- Exercise directions
Below this line are records; write out exactly the lines from the one containing "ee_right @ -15" through the one containing "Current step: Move", with the pictures left out.

--- Extracted entries ---

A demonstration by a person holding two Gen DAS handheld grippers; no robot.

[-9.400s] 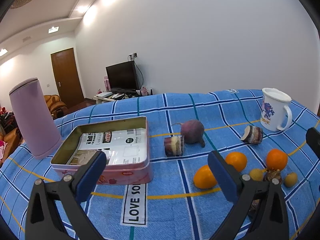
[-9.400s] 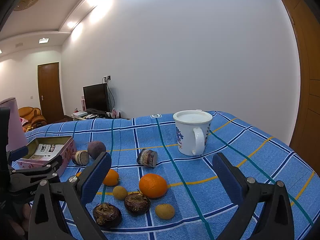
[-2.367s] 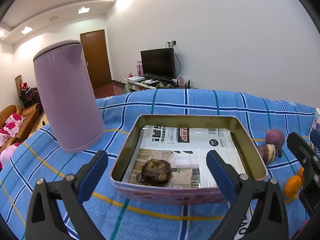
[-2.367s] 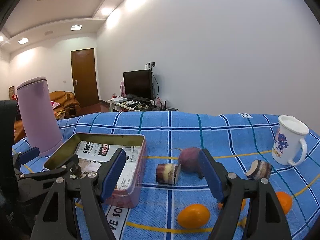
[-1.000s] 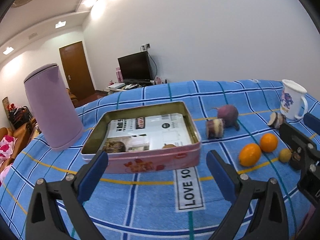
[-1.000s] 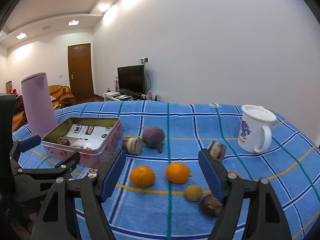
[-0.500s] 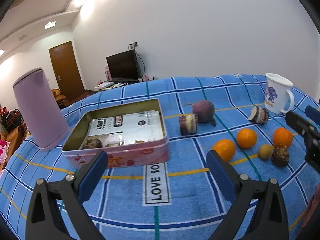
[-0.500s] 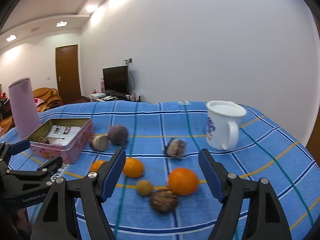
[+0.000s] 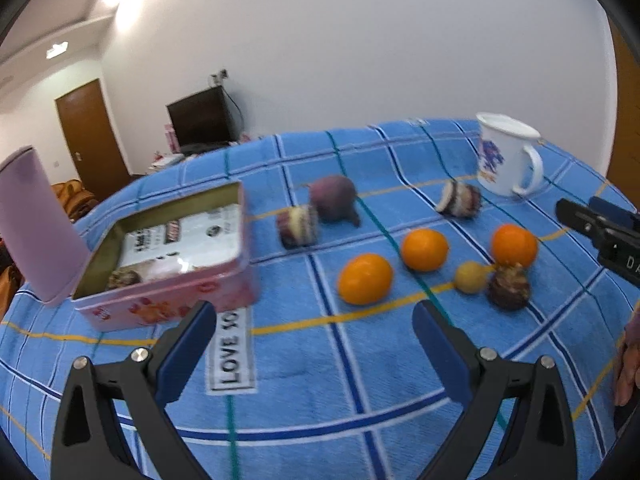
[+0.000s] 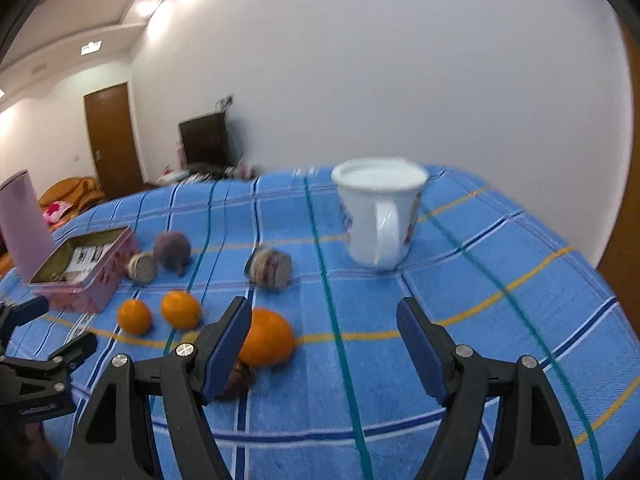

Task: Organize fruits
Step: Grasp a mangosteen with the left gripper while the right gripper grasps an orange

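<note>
The right gripper (image 10: 322, 340) hangs low over the counter (image 9: 320, 380) with its jaws wide apart and nothing in them. The left gripper (image 9: 312, 344) is held wide too, and empty. The fruits sit loose on the blue checked cloth: three oranges, one close by the right gripper's near finger (image 10: 266, 338), one in the middle (image 9: 424, 249) and one nearest the tin (image 9: 364, 278). A small yellow fruit (image 9: 471, 277) and a brown bumpy one (image 9: 509, 286) lie just beside the far orange. The pink tin (image 9: 160, 300) is well apart from them, with one brown fruit already inside.

What could go wrong, I think: the oranges are round and smooth, so a bump from a finger could send one rolling off the edge. The cloth is soft and may bunch up. The brown fruit looks rough and may squash if squeezed hard. The white mug (image 10: 378, 216) stands near and could be knocked. The tin is hard metal with thin walls, so a dropped fruit may bounce out.
</note>
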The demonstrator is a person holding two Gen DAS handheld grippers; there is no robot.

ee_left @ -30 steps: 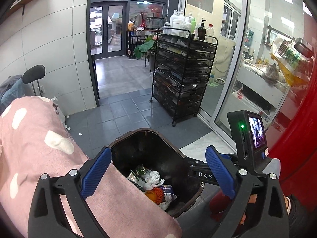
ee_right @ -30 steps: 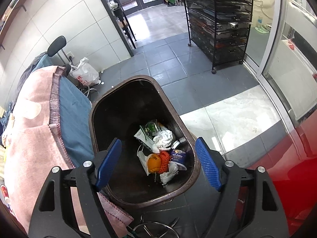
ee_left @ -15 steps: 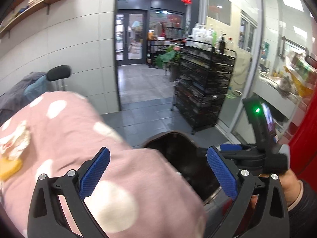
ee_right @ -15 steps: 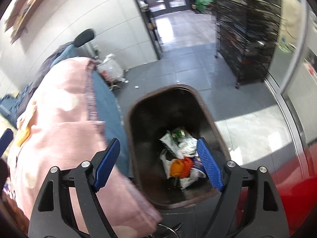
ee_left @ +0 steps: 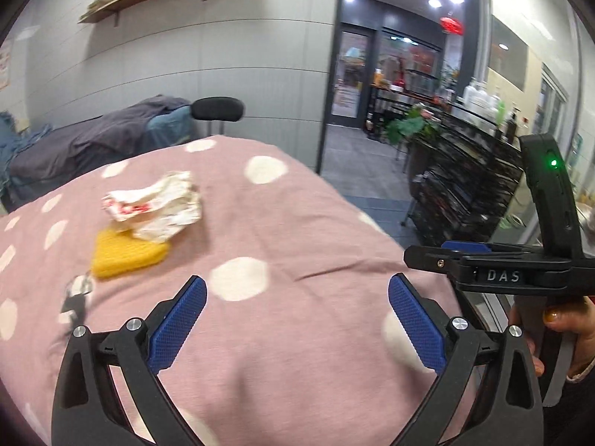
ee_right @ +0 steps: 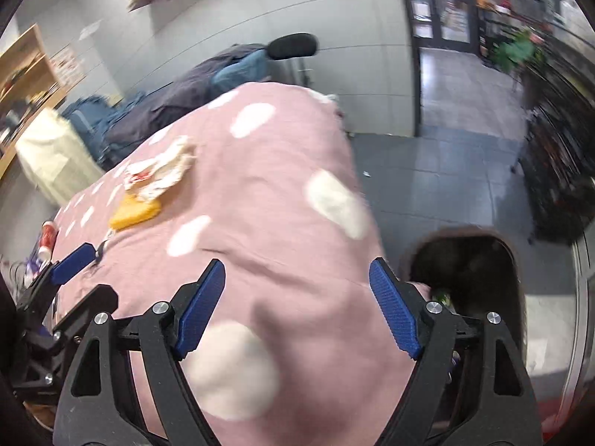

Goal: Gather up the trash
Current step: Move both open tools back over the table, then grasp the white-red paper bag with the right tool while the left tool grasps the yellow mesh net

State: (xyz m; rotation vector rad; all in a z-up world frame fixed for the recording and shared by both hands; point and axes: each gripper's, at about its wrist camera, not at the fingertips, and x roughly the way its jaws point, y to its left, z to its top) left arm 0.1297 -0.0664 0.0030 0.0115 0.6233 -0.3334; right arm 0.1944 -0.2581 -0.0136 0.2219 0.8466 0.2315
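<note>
A crumpled white wrapper with red print lies on the pink dotted cloth, and a yellow piece sits just in front of it. My left gripper hovers open over the cloth, nearer than the trash and to its right, nothing between its blue pads. My right gripper is open and empty above the cloth's near edge. The dark bin stands on the floor to the right, mostly hidden behind the cloth.
The right gripper's body and the hand on it fill the right side of the left wrist view. A black wire rack stands on the grey tile floor. Clothes are heaped on a chair behind the cloth.
Both grippers swung left, away from the open bin and over the pink cloth. The bin's contents have left view and the wrapper and yellow piece have come in. Both stayed open.
</note>
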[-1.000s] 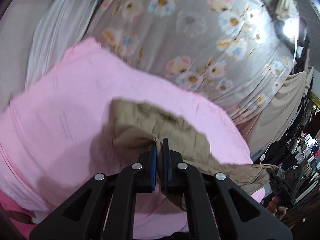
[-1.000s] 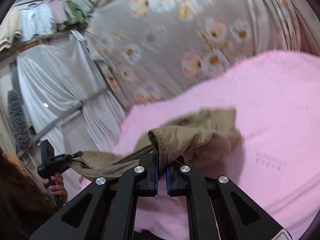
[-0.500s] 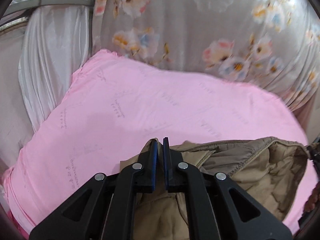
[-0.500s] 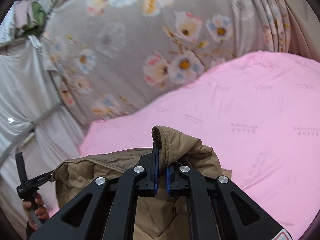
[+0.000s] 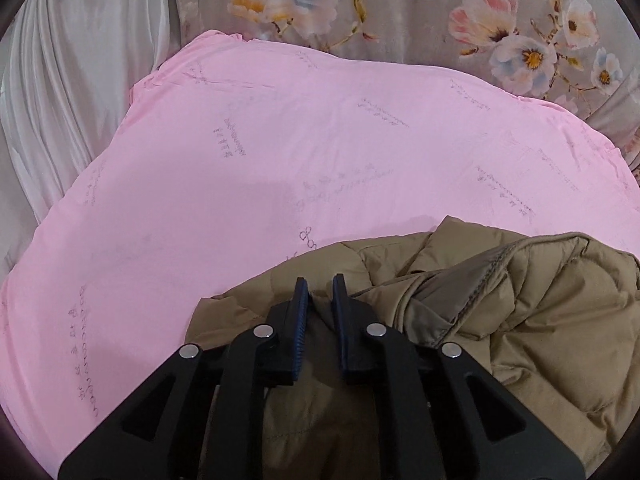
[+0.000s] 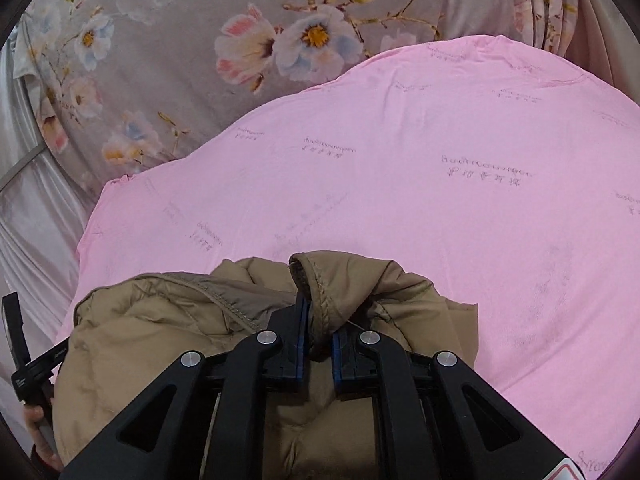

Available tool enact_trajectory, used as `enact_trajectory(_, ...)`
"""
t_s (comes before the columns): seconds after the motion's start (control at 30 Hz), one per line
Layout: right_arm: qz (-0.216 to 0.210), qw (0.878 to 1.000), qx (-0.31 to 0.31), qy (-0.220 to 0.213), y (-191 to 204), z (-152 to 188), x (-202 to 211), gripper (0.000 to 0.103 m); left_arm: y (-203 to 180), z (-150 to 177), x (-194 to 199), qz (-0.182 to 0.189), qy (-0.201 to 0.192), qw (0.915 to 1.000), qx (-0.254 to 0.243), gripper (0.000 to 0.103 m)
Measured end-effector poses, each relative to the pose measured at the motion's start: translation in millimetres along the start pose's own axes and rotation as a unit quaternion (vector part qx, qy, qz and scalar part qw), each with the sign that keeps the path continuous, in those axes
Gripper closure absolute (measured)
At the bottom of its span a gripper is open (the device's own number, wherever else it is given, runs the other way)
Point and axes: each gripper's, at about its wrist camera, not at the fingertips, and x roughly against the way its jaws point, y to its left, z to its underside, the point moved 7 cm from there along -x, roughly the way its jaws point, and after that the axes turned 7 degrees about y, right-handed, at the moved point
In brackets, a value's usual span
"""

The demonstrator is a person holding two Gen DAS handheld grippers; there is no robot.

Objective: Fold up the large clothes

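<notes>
A tan quilted jacket (image 5: 520,320) lies crumpled on the near part of a pink sheet (image 5: 280,160). My left gripper (image 5: 320,292) hovers low over the jacket's left part. Its jaws are opening: a narrow gap shows between the blue pads, and a fold of jacket sits in that gap without being pinched. In the right wrist view the same jacket (image 6: 160,320) bunches at the sheet's (image 6: 440,200) near edge. My right gripper (image 6: 318,320) is shut on a stitched hem of the jacket, which stands up in a loop above the pads.
A grey floral curtain (image 5: 440,12) hangs behind the pink surface, with pale satin drapes (image 5: 60,80) at the left. A hand (image 6: 38,420) holding the other gripper's handle shows at the lower left of the right wrist view.
Both grippers swung down and forward, bringing the jacket from the air onto the pink sheet. The left jaws, pinched on the fabric before, have parted slightly. The right jaws keep their hold.
</notes>
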Motion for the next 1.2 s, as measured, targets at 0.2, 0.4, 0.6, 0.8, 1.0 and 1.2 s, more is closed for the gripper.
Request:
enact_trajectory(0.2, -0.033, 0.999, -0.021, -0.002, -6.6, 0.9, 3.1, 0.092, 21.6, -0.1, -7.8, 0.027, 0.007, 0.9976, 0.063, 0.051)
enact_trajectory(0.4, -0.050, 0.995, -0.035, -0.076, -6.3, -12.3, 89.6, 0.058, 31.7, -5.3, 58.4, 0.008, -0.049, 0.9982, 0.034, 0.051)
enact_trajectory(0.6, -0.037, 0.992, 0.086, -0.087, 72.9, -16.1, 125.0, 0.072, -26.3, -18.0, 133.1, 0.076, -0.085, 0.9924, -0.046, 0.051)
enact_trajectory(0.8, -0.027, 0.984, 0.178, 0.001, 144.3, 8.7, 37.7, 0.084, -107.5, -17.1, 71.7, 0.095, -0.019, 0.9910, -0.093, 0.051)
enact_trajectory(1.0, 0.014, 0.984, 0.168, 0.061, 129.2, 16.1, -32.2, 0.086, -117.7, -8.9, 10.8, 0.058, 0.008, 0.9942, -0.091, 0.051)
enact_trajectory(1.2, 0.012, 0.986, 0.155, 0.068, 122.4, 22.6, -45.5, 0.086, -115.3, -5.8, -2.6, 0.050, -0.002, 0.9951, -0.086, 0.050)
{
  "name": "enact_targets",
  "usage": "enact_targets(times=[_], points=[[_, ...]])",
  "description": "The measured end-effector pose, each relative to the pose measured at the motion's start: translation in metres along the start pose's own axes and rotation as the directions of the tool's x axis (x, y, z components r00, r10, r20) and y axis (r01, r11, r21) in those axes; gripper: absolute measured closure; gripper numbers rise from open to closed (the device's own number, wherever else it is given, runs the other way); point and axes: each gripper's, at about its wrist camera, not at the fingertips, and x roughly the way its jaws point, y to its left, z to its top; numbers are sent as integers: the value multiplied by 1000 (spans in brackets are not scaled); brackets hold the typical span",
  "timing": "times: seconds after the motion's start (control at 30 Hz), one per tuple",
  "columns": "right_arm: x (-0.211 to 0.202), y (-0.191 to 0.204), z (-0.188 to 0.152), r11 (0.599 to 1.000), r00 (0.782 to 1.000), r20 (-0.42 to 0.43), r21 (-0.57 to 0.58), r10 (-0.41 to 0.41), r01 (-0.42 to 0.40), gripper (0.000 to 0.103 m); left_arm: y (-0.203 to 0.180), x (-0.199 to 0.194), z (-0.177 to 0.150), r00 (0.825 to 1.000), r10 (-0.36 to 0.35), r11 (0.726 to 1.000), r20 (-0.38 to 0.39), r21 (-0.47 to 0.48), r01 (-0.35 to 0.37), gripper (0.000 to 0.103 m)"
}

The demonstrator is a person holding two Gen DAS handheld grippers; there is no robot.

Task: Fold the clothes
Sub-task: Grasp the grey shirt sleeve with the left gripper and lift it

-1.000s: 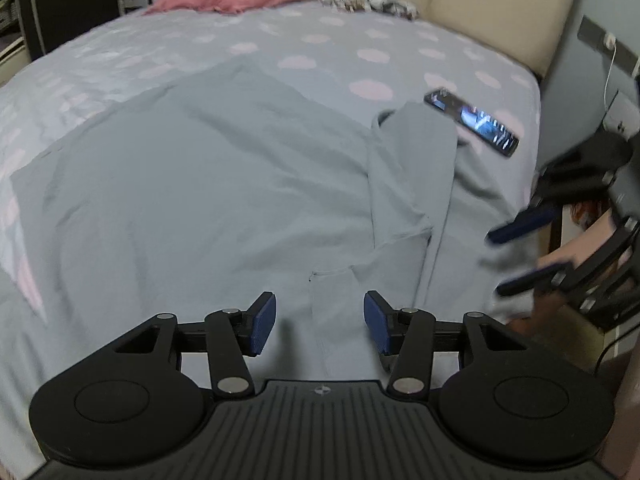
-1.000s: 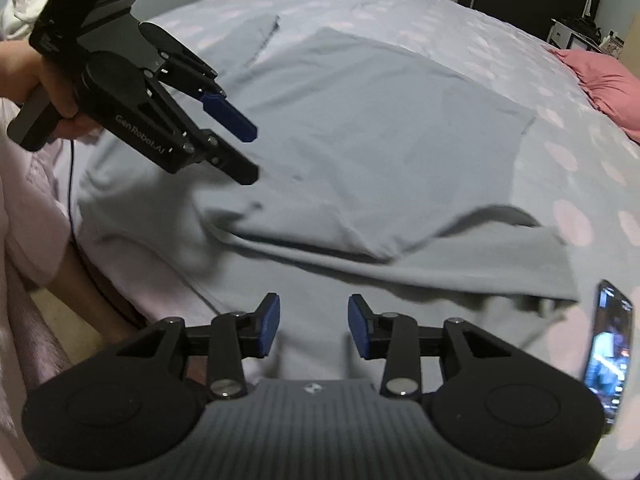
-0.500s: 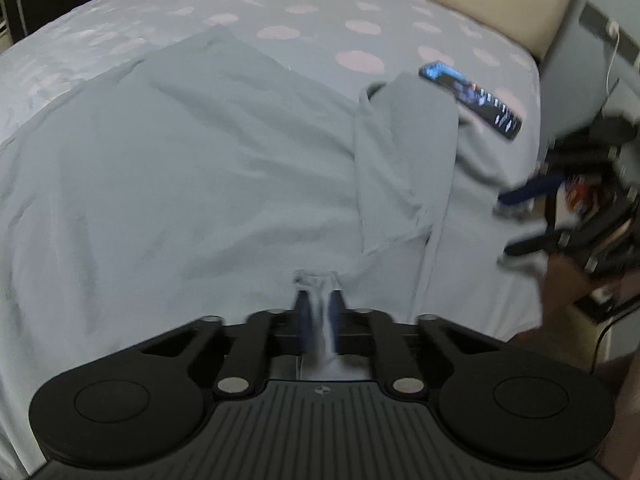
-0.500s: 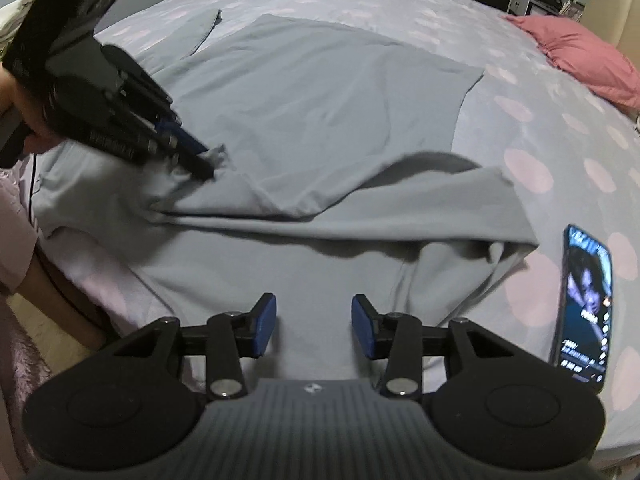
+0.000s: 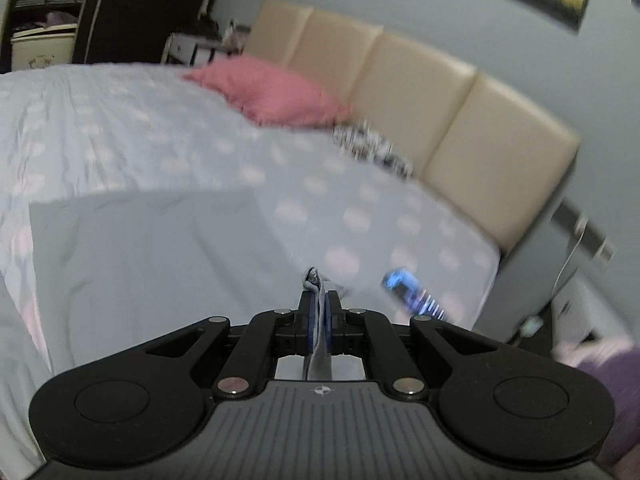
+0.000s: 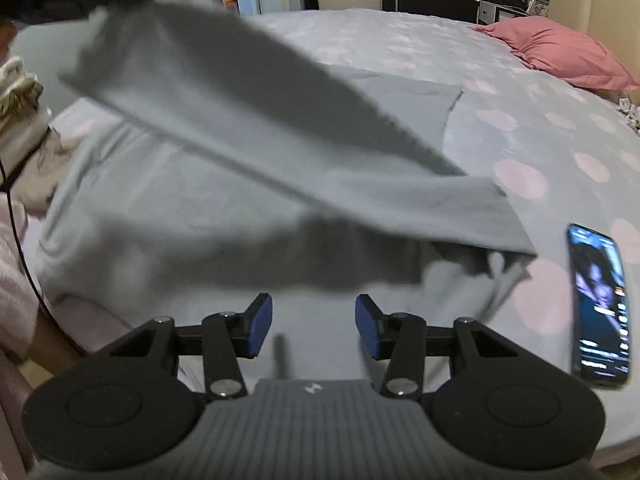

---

- Solution to this exercise
ee_right @ -15 steps: 
ee_left @ +0 steps: 
ee_right @ +0 steps: 

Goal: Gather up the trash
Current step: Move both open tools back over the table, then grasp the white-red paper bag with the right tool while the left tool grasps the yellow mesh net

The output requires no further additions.